Un soir, où la bonne déposa la soupière, fumante, au centre de la table familiale, regardant droit devant lui, le buste raide, il annonça, à son père et à sa mère, la tentative de se faire pratiquer par l'ami de l'un de ses professeurs de faculté, la greffe de neurones embryologiques. Prélevés sur des foetus, ils remplaceraient les fibres défectueuses du nerf optique. Le risque était minime et si la tentative échouait, son cas resterait stable, comme à ce jour. Toutefois, par des mots choisis et une voix sereine, il leur fit part, donc, de son intention. Il souhaitait la tenter, non pour, uniquement, sa petite personne mais au nom de la science et du soulagement pour d'autres malades similaires. La mère regarda son mari et ce dernier finit par accrocher son regard :

- Tu ne crois pas qu'il serait vain d'espérer en connaissant le risque important de l'échec ?

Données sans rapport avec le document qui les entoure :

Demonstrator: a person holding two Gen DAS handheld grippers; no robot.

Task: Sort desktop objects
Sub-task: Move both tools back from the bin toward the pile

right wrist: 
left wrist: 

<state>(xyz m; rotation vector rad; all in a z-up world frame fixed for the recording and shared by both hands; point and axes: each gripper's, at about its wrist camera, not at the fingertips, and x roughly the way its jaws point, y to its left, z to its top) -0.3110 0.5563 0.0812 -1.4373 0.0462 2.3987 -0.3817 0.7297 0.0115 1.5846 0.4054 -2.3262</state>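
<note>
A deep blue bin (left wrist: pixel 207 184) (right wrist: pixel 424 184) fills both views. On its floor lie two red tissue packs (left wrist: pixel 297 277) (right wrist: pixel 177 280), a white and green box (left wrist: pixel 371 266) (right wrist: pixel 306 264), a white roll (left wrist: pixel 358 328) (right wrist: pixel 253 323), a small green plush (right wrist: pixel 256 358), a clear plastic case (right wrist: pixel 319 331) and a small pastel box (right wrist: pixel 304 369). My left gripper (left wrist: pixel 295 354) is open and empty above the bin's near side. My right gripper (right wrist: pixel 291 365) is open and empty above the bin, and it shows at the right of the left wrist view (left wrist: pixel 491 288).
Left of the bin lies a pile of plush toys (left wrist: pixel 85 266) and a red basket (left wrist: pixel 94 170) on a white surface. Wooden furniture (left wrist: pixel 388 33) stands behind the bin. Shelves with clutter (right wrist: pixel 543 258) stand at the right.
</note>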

- Non ! Répondit l'interpellé, calm, mais d'un ton péremptoire. Je ne me fais pas d'illusions mais je pense qu'il est nécessaire de le faire. Même si cela ne devait m'apporter qu'un jour de voyance... Ou moins !

Le couple échangèrent, à nouveau, leurs regards. Le père insista en prêchant que l'homme ne saurait corriger les épreuves que Dieu lui mettait sur sa route. Devant le mutisme de son fils, il finit par abdiquer. Tous trois finirent le repas en silence.